Comments from Vestas’ CEO Ditlev Engel on cutting 3000 workers in Europe prompted wider market concerns about the wind sector’s prospects (Source: Vestas)
Industry observers had warned of overcapacity in Europe for some time. Engel said his company was responding out of financial necessity, diverting production capacity where manufacturing is less costly, while retaining development and research activities in Denmark. It was a strategy, he said, essential to preserve Vestas’ profitability in the years to come.
But if it was a “readjustment” that many had seen coming, is also represented a rationalisation that sent industry forecasters hurriedly back to their desks. Immunity is no longer a word being bandied about in wind power circles when the biggest multinationals are apparently preoccupied weathering the current economic crisis.
A Goal to Sustain an Industry
At least the producers have access to markets that have goals to reach. Or, at least, that is the theory. At the centre of wind’s meteoric rise in Europe has been the need to cut greenhouse gas emissions by 20% by 2020 compared to 1990 levels to boost economic growth, maintain technology leadership and keep climate change in check.

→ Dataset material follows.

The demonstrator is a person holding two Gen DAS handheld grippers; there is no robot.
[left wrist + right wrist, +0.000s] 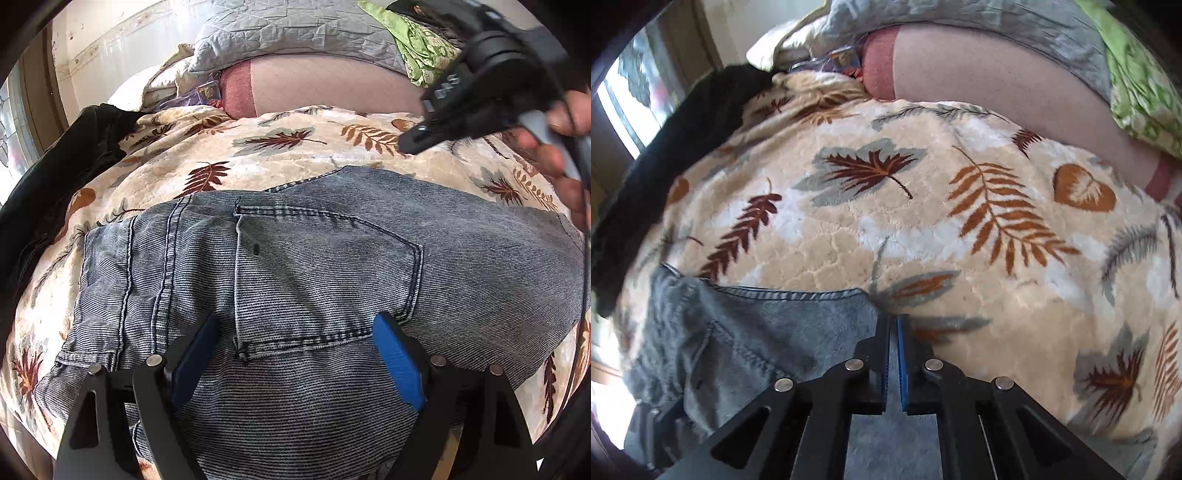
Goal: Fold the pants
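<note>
Blue-grey jeans (332,258) lie folded on a leaf-patterned blanket (295,147), back pocket facing up. My left gripper (297,319) stands open over them, its blue pads (397,362) wide apart on either side of the pocket's lower seam, not pinching the cloth. My right gripper (406,144), held by a hand (554,155), hovers over the blanket beyond the jeans' far edge. In the right wrist view the right gripper (892,321) is shut, with no cloth visible between its pads, and its tip sits above the far corner of the jeans (757,332).
A black garment (55,177) lies at the blanket's left edge. Behind the blanket are a pinkish sheet (332,88), a grey quilted pillow (295,29) and a green cloth (417,48). The blanket (923,221) stretches bare beyond the jeans. A window is at the far left.
</note>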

Wind power’s fortunes remain firmly hitched to ever more demanding carbon reduction targets and the European Wind Energy Association (EWEA) asserts that the current target has become easy to meet because of recession, leading to lower industrial activity. EWEA stresses a 30% cut by 2020 remains a crucial first step to the 80%—95% emissions cut by 2050 already agreed by the European Union heads of state. The cut is considered essential if Europe is to maintain its leadership in renewable energy technologies such as wind energy, and to create new jobs, become more competitive, and avoid losing ground to other regions. The loss of 3000 jobs in northern Europe is all the more painful as investing in renewable energy – and wind power specifically – is central to the EU’s wishes to create a million new jobs through local manufacturing, growing GDP by an estimated 0.6%.

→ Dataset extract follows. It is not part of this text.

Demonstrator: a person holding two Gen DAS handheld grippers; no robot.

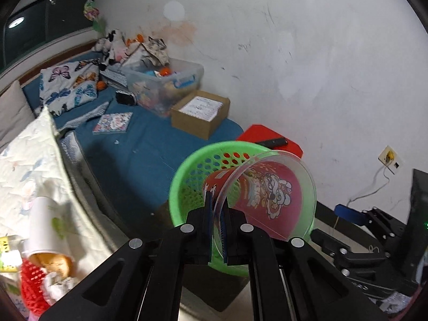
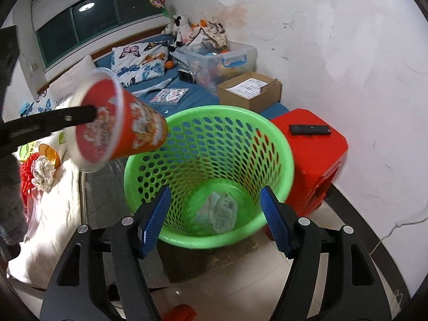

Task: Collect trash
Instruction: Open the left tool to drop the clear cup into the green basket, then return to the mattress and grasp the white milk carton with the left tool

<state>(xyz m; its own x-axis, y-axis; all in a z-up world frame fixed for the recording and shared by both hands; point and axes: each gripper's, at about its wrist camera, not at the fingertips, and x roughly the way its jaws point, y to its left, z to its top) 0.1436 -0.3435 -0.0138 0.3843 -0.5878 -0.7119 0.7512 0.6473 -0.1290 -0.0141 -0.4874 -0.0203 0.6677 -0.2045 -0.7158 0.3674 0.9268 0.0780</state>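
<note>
Left tongs pinch red cup by its rim, above green basket. Right tongs wide, empty. Risk: thin rim slips, cup drops outside basket.

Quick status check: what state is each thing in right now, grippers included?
Left gripper: shut on the cup's rim.
Red cup: held tilted, beside the basket, not in it.
Right gripper: open, empty, above the basket.
Green basket: upright, crumpled paper at bottom.
Cardboard box: open.
</note>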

EWEA says the benefits of a move to 30% outweigh the costs. It cites the International Energy Agency (IEA): ‘Every year of delayed investment in more low carbon sources adds €300—400 billion to the price tag’. If the reduction target was to remain at 20%, a much higher and more expensive reduction effort would be necessary post-2020. Moreover, the recession has reduced the cost of meeting the 20% target from €70 billion to €48 billion per year in 2020, or 0.32% of GDP, according to the European Commission.
Over the next five years, global wind power capacity is poised to grow almost threefold to nearly 450 GW from 160 GW, taking the sector’s market value to $124 billion in 2014, from $75 billion in 2010, according to BTM, the Danish wind energy consultancy firm. BTM predicts that, if capacity continues to grow, reaching 1 TW by 2019, wind energy would then account for more than 8% of world electricity production, compared with around 1.6% in 2010.
Gamesa, GE and Siemens are all planning to invest in UK manufacturing (Source: Gamesa)
Almost a year ago, the Global Wind Energy Council (GWEC) reported that the global markets would continue their rapid growth, with the world’s wind power capacity increasing by 160% over the five years to 2014. Its next annual industry forecast is expected to be similarly bullish.
In 2010 GWEC expected that the global installed wind capacity will reach 409 GW by 2014, up from 158.5 GW at the end of 2009. This assumed an average growth rate of 21% per year, which is conservative compared to the 29% average growth that the wind industry experienced over the past decade. During 2014, it said, the annual market will be more than 60 GW, up from 38.3 GW in 2009. In the past, these projections have regularly been outstripped by the actual performance of the industry and have had to be adjusted upwards. Despite the ramifications of the financial crisis, 2009 was no exception, and 2010 is expected to follow the trend.
It is news that should hearten the likes of Engel who, after his company’s painful crash diet, believes Vestas is more strongly positioned to take advantage of emerging markets than ever before, even as it reported a nine month loss in earnings to September 2010, blaming staff cuts on a gloomy industry outlook which will see it secure an estimated 7000-8000 MW of turbine orders in 2011, down from the 8000—9000 MW of last year.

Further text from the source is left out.